Spring in central Maine has gone haywire, as is its wont. Snow rain sleet rain snow, interrupted by heart-stopping blue skies and a raw wind, interrupted by snow rain sleet rain snow. Etcetera. Today, however, the forecast is meek. A perfect day for driving back and forth and back and forth doing dumb stuff like taking the smelly poodle to the groomer.
Now, in the new morning, two crows are shouting at each other as they careen among the tree tops. The washing machine churns a load of towels.

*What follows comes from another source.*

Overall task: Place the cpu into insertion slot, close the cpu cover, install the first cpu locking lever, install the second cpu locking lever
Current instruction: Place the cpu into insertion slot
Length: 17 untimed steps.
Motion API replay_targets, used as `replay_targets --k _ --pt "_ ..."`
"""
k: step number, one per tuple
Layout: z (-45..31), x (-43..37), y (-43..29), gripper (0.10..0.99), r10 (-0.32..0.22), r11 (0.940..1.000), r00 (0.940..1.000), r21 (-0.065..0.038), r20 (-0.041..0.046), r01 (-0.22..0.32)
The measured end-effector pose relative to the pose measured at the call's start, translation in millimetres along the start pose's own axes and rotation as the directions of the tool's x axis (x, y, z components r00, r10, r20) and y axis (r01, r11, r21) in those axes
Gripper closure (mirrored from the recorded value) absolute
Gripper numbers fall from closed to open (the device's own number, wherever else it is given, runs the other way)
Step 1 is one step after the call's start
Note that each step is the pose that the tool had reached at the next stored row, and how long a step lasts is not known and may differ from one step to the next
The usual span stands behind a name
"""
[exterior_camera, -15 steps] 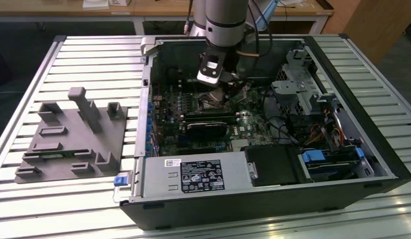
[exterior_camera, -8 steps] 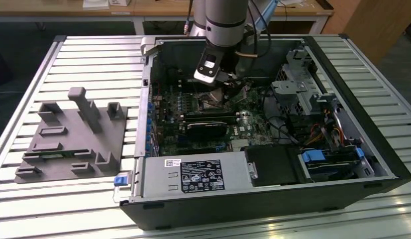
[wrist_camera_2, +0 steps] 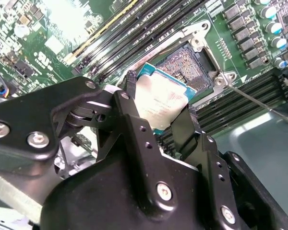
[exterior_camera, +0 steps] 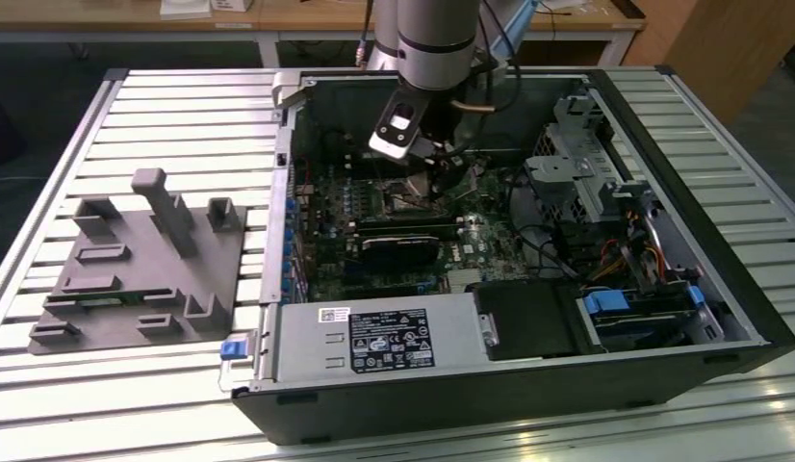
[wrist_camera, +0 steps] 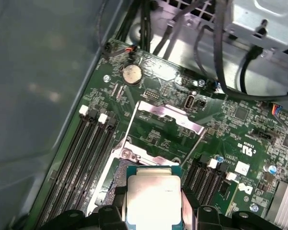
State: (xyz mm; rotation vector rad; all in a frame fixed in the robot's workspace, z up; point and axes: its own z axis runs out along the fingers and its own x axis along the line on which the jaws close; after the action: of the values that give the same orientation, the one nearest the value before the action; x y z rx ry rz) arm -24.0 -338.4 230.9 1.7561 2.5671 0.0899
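Note:
My gripper (wrist_camera_2: 158,114) is shut on the cpu (wrist_camera_2: 161,101), a square chip with a silver-grey top and a teal edge, its black fingers (wrist_camera_2: 129,96) pinching two opposite sides. The cpu hangs just over the near edge of the insertion slot (wrist_camera_2: 188,63), whose dark pin field lies bare inside a silvery rim. In the first wrist view the cpu (wrist_camera: 152,197) sits between the fingers (wrist_camera: 110,214), and the cpu cover (wrist_camera: 169,111) stands swung open beyond the slot. A thin locking lever (wrist_camera_2: 259,99) sticks out beside the slot. In the exterior view the gripper (exterior_camera: 426,156) is low inside the computer case.
Long black memory slots (wrist_camera_2: 134,33) flank the socket on the green board. The case wall (exterior_camera: 705,192), drive bays and cables (wrist_camera: 221,52) crowd the exterior view's right. A black card (exterior_camera: 400,252) and power supply (exterior_camera: 371,339) lie nearer. A grey fixture plate (exterior_camera: 141,260) rests on the table.

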Motion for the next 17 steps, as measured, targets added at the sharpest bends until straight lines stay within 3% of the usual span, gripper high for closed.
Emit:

The poems of Tu Fu trickle through my thoughts.
Last night my friend David sent me this remark from a biography of Marcel Proust:
"[There's] a kind of law of literary biography: someone who plays a walk-on part in real life may become an important character in a book, because an image, which coincides with one's secret expectations, may resound in the imagination for a long time; in contrast, old friends, brothers, even lovers, may disappear without trace."
The poignancy of memory . . . Who is important in a life, and who is not? . . . Who ranks that importance--the life itself or its after-the-fact collator? History is a melancholy business.
I've been mourning the chaos in Brussels, of course; mourning also the hideousness of our national politics. The poignancy of memory sandwiched against the brutality of lived experience . . . it's no wonder people pretend that the old times were better. "Pull the blankets over your head," the voice urges. "Go back to dreaming."